Disputes on social media have been blamed for sparking a rise in defamation cases brought before the courts.
The number of defamation lawsuits handled by the Queen’s Bench Division of the High Court has almost trebled from 112 in 2016 to 323 last year, Ministry of Justice data shows.
According to one law firm, the increase is down to incidents taking place on social networks, with many people not realising the potential consequences of what they post.
JMW Solicitors said it has dealt with 90% more since 2018, featuring all of the main social media platforms.
Some of these were from businesses targeted by “demonstrably unfair” reviews and other online publications, as well as individuals who had been subject to smear and harassment campaigns on social media.

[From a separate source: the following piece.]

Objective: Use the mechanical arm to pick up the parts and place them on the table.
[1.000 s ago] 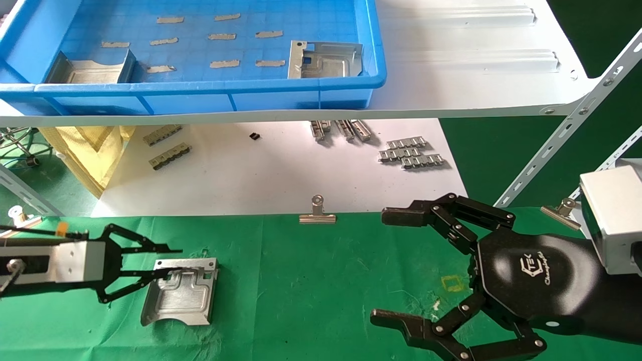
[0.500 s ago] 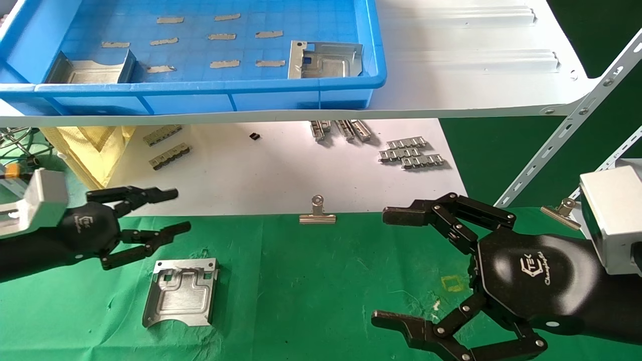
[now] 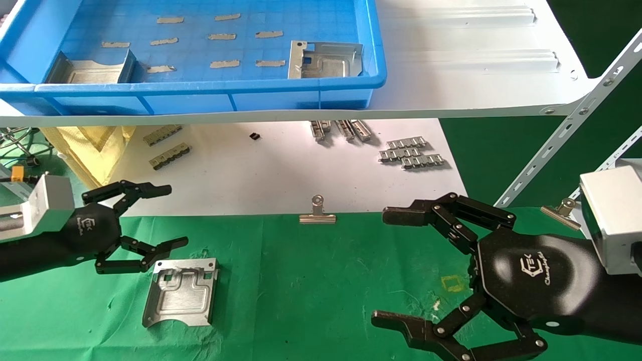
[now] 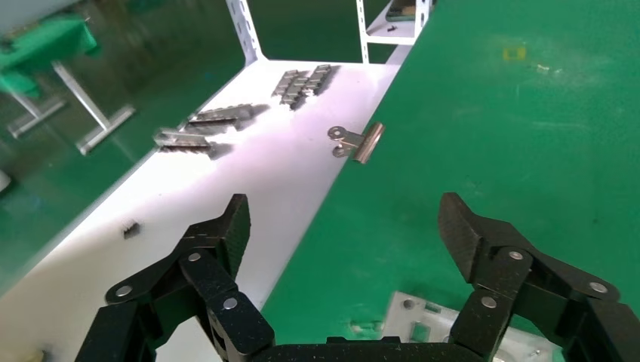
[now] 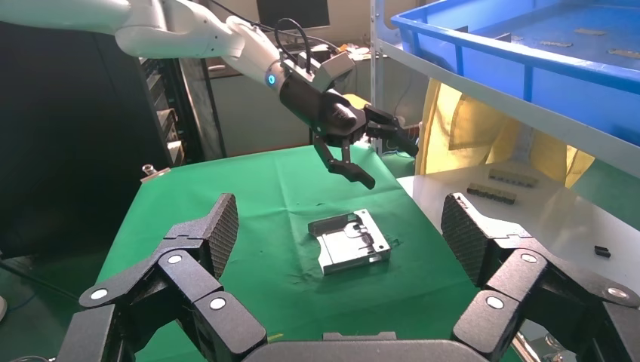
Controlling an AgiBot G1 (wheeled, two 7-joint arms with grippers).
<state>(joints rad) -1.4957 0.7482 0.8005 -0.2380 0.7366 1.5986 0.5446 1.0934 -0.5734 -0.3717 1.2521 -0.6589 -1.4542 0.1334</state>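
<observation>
One silver stamped part [image 3: 180, 291] lies flat on the green table [image 3: 311, 281] at the front left. My left gripper [image 3: 176, 216], a black hand, is open and empty just above the part's far left corner, not touching it. In the left wrist view the gripper [image 4: 343, 226] is spread wide and the part's corner [image 4: 423, 324] shows below it. My right gripper [image 3: 387, 268] is open and empty over the table's right side. The right wrist view shows my right gripper [image 5: 340, 226], the part [image 5: 351, 241] and the left gripper [image 5: 386, 160]. Two more parts [image 3: 326, 59] [image 3: 90, 70] lie in the blue tray [image 3: 200, 90].
The blue tray stands on the white shelf [image 3: 476, 75] above the back. A white sheet [image 3: 281, 170] behind the cloth holds small toothed strips [image 3: 411, 153]. Binder clips [image 3: 317, 213] [image 3: 562, 210] pin the cloth's far edge. A slanted shelf strut [image 3: 562, 145] rises at the right.
The left gripper has let go of the part's far edge, lifted off, rolled over and stayed open beside it. The part now lies free on the cloth. The right arm has not moved.
</observation>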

Laura Wilkinson, an associate solicitor for the firm, said in previous generations the majority of defamation disputes would have involved mainstream media, but now anyone on social media is “effectively a publisher”.
“In my opinion, there can be little doubt that social media users are fuelling the increase in defamation claims,” she said.

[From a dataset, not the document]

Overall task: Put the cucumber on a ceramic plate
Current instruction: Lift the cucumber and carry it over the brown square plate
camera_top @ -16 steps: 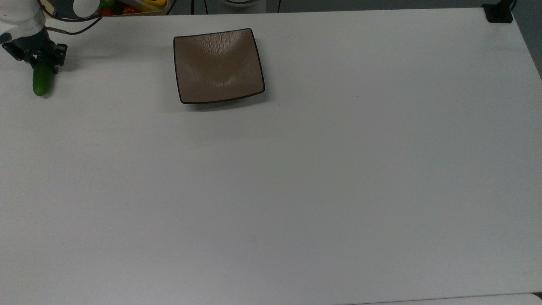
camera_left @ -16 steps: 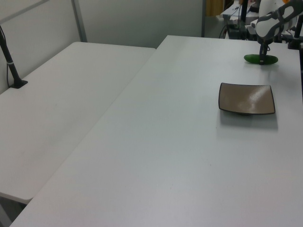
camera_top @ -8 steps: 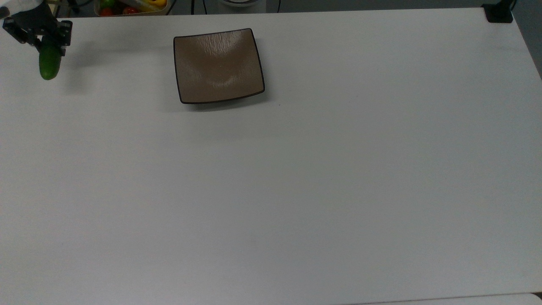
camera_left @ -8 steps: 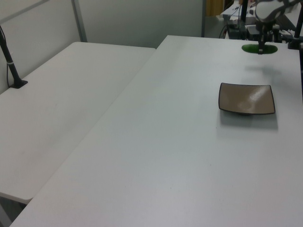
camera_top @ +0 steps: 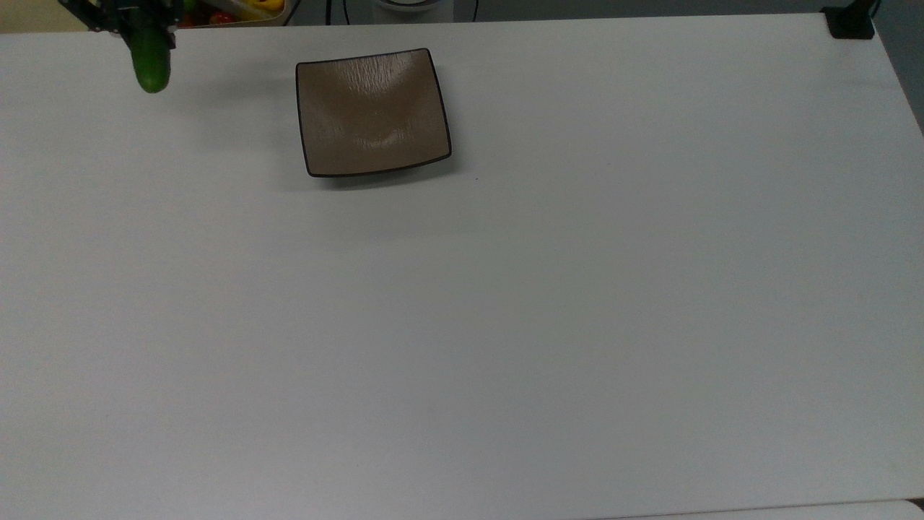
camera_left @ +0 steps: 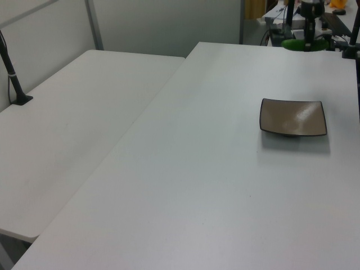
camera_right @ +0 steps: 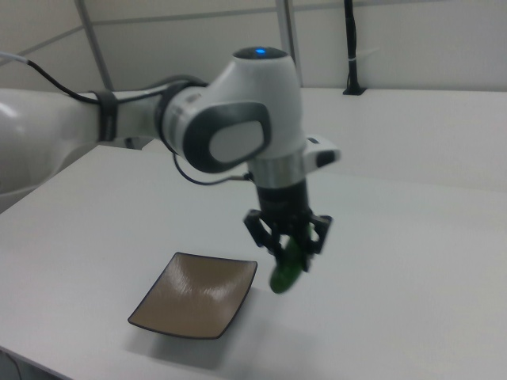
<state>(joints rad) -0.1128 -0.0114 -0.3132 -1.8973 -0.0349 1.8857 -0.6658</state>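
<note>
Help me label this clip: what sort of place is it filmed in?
Probably a robotics lab or test room. A white robot arm holds a cucumber over plain white tables, with a lone brown plate, a camera post clamped to a table edge, and bare partition walls behind.

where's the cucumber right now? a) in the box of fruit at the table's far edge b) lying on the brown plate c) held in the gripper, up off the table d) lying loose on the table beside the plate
c: the gripper is closed around the cucumber, which hangs clear above the white table, while the ceramic plate sits bare to the right view's left of it.
</note>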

“Everyone with a social media account is now effectively a publisher, albeit without the kind of legal checks and controls which are integral to more traditional print and broadcast outlets.
“That means there is no filter to prevent defamatory comment making its way before a global audience in seconds, with all of the complications and problems that can create.”
Figures show that almost a third (96) of defamation claims last year were worth more than £50,000.
The number of cases involving damages demands between £15,000 and £50,000 has doubled since 2016, while the proportion in which the compensation sought was unspecified increased from 10 to 145 during the same period.